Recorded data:
§

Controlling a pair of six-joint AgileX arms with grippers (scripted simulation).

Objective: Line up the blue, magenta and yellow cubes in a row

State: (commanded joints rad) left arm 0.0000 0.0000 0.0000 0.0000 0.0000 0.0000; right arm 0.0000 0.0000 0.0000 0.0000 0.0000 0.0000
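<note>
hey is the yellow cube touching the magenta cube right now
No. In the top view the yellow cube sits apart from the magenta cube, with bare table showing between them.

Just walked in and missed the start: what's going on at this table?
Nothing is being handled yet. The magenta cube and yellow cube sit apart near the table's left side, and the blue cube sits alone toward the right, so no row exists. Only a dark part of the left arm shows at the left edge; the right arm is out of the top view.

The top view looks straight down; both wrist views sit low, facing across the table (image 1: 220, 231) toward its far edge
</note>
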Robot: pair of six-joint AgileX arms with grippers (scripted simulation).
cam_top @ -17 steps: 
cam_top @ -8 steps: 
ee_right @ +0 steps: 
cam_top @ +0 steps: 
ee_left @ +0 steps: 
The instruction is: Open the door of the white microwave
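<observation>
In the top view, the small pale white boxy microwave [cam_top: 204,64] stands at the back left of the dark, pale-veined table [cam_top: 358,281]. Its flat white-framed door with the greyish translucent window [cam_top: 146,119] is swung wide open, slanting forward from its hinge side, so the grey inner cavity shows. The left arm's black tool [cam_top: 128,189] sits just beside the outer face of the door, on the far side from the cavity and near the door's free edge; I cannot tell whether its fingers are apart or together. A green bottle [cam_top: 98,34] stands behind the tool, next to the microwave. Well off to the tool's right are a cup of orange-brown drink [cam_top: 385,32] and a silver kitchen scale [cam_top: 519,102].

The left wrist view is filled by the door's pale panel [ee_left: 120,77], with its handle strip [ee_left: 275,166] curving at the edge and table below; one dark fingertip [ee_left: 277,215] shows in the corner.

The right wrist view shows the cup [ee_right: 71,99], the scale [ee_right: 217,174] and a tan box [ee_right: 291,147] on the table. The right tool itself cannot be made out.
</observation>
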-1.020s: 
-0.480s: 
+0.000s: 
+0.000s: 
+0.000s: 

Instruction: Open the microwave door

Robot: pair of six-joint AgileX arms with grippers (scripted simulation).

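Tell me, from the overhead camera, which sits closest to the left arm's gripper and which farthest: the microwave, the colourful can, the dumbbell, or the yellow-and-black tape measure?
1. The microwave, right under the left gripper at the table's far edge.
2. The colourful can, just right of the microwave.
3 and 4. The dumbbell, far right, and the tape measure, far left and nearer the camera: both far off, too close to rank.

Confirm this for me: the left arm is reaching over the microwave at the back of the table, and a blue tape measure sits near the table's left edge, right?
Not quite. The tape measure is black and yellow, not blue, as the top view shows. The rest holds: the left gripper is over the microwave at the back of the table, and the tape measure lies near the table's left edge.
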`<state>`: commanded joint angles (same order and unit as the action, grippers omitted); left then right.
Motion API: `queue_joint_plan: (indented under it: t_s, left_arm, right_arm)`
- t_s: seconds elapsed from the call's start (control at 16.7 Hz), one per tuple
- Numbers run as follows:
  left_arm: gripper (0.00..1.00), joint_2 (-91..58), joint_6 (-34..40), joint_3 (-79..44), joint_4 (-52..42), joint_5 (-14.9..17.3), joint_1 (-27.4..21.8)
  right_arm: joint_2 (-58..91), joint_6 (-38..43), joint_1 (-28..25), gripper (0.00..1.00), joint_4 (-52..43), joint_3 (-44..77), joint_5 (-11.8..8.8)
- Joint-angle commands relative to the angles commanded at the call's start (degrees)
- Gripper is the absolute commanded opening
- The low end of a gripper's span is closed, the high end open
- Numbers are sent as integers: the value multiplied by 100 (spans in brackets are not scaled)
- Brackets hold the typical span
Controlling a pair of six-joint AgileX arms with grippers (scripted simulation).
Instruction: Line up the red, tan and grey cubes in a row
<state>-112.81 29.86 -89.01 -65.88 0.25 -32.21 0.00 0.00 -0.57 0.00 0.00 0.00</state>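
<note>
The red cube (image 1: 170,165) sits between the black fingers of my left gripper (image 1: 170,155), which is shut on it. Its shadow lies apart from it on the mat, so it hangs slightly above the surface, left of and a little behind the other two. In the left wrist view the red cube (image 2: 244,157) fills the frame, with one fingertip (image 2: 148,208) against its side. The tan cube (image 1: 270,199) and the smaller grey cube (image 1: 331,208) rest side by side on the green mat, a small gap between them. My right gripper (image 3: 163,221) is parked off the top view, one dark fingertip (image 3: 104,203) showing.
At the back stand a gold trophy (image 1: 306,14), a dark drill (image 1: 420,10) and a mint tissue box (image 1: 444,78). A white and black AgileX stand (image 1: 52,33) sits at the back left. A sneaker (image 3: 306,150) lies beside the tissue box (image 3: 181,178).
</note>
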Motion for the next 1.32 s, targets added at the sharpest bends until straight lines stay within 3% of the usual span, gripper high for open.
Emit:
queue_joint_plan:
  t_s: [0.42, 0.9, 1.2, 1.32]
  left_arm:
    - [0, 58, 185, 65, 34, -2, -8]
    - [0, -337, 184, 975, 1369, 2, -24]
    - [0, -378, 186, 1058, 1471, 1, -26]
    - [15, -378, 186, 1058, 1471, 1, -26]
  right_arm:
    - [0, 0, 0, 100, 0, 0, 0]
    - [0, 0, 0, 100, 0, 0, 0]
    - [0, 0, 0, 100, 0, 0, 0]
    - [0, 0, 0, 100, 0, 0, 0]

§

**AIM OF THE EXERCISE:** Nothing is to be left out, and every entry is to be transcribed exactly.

**YOUR RESPONSE:**
Controlling a pair of six-joint AgileX arms with grippers (scripted simulation).

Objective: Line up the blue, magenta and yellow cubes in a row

State: (commanded joints rad) left arm 0.0000 0.0000 0.0000 0.0000 0.0000 0.0000; right arm 0.0000 0.0000 0.0000 0.0000 0.0000 0.0000
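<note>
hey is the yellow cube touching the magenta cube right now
No. In the top view the yellow cube sits apart from the magenta cube, with bare table showing between them.

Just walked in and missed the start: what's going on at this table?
Nothing is being handled yet. The magenta cube and yellow cube sit apart near the table's left side, and the blue cube sits alone toward the right, so no row exists. Only a dark part of the left arm shows at the left edge; the right arm is out of the top view.

The top view looks straight down; both wrist views sit low, facing across the table (image 1: 220, 231) toward its far edge
</note>
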Robot: pair of six-joint AgileX arms with grippers (scripted simulation).
cam_top @ -17 steps: 
cam_top @ -8 steps: 
ee_right @ +0 steps: 
cam_top @ +0 steps: 
ee_left @ +0 steps: 
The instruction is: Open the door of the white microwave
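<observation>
In the top view, the small pale white boxy microwave [cam_top: 204,64] stands at the back left of the dark, pale-veined table [cam_top: 358,281]. Its flat white-framed door with the greyish translucent window [cam_top: 146,119] is swung wide open, slanting forward from its hinge side, so the grey inner cavity shows. The left arm's black tool [cam_top: 128,189] sits just beside the outer face of the door, on the far side from the cavity and near the door's free edge; I cannot tell whether its fingers are apart or together. A green bottle [cam_top: 98,34] stands behind the tool, next to the microwave. Well off to the tool's right are a cup of orange-brown drink [cam_top: 385,32] and a silver kitchen scale [cam_top: 519,102].

The left wrist view is filled by the door's pale panel [ee_left: 120,77], with its handle strip [ee_left: 275,166] curving at the edge and table below; one dark fingertip [ee_left: 277,215] shows in the corner.

The right wrist view shows the cup [ee_right: 71,99], the scale [ee_right: 217,174] and a tan box [ee_right: 291,147] on the table. The right tool itself cannot be made out.
</observation>
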-1.020s: 
-0.480s: 
+0.000s: 
+0.000s: 
+0.000s: 

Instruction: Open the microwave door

Robot: pair of six-joint AgileX arms with grippers (scripted simulation).

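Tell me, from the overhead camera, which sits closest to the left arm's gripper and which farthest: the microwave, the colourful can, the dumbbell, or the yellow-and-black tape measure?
1. The microwave, right under the left gripper at the table's far edge.
2. The colourful can, just right of the microwave.
3 and 4. The dumbbell, far right, and the tape measure, far left and nearer the camera: both far off, too close to rank.

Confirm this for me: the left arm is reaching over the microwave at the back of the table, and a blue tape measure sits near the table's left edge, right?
Not quite. The tape measure is black and yellow, not blue, as the top view shows. The rest holds: the left gripper is over the microwave at the back of the table, and the tape measure lies near the table's left edge.
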`<state>`: commanded joint angles (same order and unit as the action, grippers omitted); left then right.
Motion API: `queue_joint_plan: (indented under it: t_s, left_arm, right_arm)`
- t_s: seconds elapsed from the call's start (control at 16.7 Hz), one per tuple
- Numbers run as follows:
  left_arm: gripper (0.00..1.00), joint_2 (-91..58), joint_6 (-34..40), joint_3 (-79..44), joint_4 (-52..42), joint_5 (-14.9..17.3), joint_1 (-27.4..21.8)
  right_arm: joint_2 (-58..91), joint_6 (-38..43), joint_1 (-28..25), gripper (0.00..1.00), joint_4 (-52..43), joint_3 (-44..77), joint_5 (-11.8..8.8)
- Joint-angle commands relative to the angles commanded at the call's start (degrees)
- Gripper is the absolute commanded opening
- The low end of a gripper's span is closed, the high end open
- Numbers are sent as integers: the value multiplied by 100 (spans in brackets are not scaled)
- Brackets hold the typical span
Controlling a pair of six-joint AgileX arms with grippers (scripted simulation).
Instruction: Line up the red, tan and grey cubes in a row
<state>-112.81 29.86 -89.01 -65.88 0.25 -32.21 0.00 0.00 -0.57 0.00 0.00 0.00</state>
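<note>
The red cube (image 1: 170,165) sits between the black fingers of my left gripper (image 1: 170,155), which is shut on it. Its shadow lies apart from it on the mat, so it hangs slightly above the surface, left of and a little behind the other two. In the left wrist view the red cube (image 2: 244,157) fills the frame, with one fingertip (image 2: 148,208) against its side. The tan cube (image 1: 270,199) and the smaller grey cube (image 1: 331,208) rest side by side on the green mat, a small gap between them. My right gripper (image 3: 163,221) is parked off the top view, one dark fingertip (image 3: 104,203) showing.
At the back stand a gold trophy (image 1: 306,14), a dark drill (image 1: 420,10) and a mint tissue box (image 1: 444,78). A white and black AgileX stand (image 1: 52,33) sits at the back left. A sneaker (image 3: 306,150) lies beside the tissue box (image 3: 181,178).
</note>
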Motion for the next 1.32 s, targets added at the sharpest bends until straight lines stay within 3% of the usual span, gripper high for open.
Emit:
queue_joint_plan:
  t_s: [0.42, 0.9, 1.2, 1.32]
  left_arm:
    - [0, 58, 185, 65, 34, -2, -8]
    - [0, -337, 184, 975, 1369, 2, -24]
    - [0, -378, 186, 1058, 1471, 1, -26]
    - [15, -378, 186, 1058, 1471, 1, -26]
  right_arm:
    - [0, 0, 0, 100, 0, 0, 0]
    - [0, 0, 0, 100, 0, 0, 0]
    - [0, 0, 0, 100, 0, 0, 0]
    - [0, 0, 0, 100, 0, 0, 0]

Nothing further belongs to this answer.